Sang penyihir menatap sang raja dengan tegas. Gallius, setelah merenung sejenak, akhirnya mengangguk. “Baiklah. Aku akan melakukan sesuatu tentang anggaran. Aku serahkan putraku tercinta di tanganmu.”
Raja menundukkan kepalanya. Dalam acara-acara publik, seorang raja tidak boleh menundukkan kepalanya, tetapi ini adalah urusan yang tidak resmi. Gallius memohon kepada Gourley untuk menemukan putra kesayangannya.
Gourley, yang merasakan betapa raja peduli pada Callus, membungkuk dalam-dalam sebagai balasan dan berkata dengan tegas. “Serahkan saja padaku, Yang Mulia. Aku bersumpah padamu bahwa aku akan menemukan putramu.”
Kamus Terminologi IX
Laxus, Ibu Kota Kerajaan
Sebuah kota besar yang terletak di sebelah utara Kerajaan Ledyvia. Banyak orang tinggal di kota ini, dan distrik pedagang selalu ramai seperti festival.
Di sebelah timur terdapat fasilitas pendidikan terbesar di benua ini, Lemitizia, Akademi Sihir. Akademi ini menghasilkan banyak siswa yang luar biasa setiap tahunnya.
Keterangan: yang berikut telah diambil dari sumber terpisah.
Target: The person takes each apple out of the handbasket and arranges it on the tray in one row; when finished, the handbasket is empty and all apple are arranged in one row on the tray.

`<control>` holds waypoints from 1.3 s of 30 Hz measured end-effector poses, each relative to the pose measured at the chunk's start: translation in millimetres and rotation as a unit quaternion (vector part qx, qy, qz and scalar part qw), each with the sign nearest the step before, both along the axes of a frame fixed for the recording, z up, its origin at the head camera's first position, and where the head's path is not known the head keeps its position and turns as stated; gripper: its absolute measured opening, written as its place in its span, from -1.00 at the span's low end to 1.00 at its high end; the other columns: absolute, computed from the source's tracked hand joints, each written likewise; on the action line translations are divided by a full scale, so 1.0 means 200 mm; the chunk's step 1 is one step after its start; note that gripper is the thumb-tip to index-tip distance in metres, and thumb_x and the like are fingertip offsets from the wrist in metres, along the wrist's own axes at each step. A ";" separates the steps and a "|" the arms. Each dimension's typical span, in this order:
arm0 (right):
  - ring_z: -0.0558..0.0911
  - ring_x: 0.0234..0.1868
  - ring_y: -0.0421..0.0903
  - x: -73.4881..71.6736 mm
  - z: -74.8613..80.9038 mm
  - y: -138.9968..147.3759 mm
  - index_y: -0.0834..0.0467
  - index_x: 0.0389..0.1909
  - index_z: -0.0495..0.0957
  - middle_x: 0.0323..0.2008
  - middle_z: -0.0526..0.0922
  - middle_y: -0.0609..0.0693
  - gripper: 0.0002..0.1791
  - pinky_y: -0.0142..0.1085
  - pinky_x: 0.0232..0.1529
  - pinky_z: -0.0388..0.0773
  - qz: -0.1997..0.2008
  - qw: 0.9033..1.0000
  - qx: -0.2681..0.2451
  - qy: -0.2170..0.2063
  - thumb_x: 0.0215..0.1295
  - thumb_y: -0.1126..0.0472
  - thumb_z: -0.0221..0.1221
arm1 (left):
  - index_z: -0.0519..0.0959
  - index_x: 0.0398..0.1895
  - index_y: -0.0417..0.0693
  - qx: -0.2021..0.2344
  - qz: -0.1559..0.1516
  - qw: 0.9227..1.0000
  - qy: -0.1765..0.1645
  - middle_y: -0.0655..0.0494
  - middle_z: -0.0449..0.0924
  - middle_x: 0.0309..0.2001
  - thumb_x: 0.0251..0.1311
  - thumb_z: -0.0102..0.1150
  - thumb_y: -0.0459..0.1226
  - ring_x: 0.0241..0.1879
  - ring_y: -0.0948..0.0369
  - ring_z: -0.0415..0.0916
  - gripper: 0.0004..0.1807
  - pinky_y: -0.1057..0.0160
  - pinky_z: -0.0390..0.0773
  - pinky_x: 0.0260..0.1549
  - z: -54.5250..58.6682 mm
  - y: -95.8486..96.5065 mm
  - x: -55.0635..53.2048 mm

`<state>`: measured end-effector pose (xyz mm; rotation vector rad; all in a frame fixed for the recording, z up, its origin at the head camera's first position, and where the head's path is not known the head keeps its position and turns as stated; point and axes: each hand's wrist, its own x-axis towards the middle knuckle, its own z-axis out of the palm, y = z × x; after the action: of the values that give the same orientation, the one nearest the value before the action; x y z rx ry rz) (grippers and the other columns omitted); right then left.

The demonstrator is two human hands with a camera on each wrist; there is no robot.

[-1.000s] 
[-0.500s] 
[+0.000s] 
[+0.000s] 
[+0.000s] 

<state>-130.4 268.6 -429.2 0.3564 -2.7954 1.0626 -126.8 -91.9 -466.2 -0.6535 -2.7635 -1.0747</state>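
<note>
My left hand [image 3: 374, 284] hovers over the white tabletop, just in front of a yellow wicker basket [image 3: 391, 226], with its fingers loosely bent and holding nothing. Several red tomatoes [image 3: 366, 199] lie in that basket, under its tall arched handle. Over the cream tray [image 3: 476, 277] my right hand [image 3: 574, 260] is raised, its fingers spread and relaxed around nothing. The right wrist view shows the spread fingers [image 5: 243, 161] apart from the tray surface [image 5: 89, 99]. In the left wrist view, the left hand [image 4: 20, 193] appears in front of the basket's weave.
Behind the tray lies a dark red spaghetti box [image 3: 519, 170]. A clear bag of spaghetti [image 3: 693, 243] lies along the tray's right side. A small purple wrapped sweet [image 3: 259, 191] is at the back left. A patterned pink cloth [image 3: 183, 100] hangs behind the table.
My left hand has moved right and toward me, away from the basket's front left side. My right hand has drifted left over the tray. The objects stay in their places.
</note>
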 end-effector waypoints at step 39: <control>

Nama ibu kota kerajaan tersebut konon diambil dari nama Arth Leditzweissen, mitra pendiri kerajaan yang melesat di medan perang.
Makhluk Jahat
Organisme yang terbuat dari energi magis gelap.
Kebanyakan dari mereka tidak memiliki kemampuan unik, tetapi mereka sangat kuat dan sulit dibunuh tanpa sihir cahaya, yang merupakan kelemahan mereka.
Makhluk yang kuat memiliki kemampuan untuk mengubah tubuh mereka secara bebas, sementara yang lain dapat membangkitkan kemampuan yang unik.
Mereka yang lahir dari kegelapan secara naluriah akan bernafsu terhadap penderitaan orang lain. Mereka tidak memiliki konsep baik atau jahat; mereka hanya bisa membenci dan menyiksa makhluk hidup lainnya.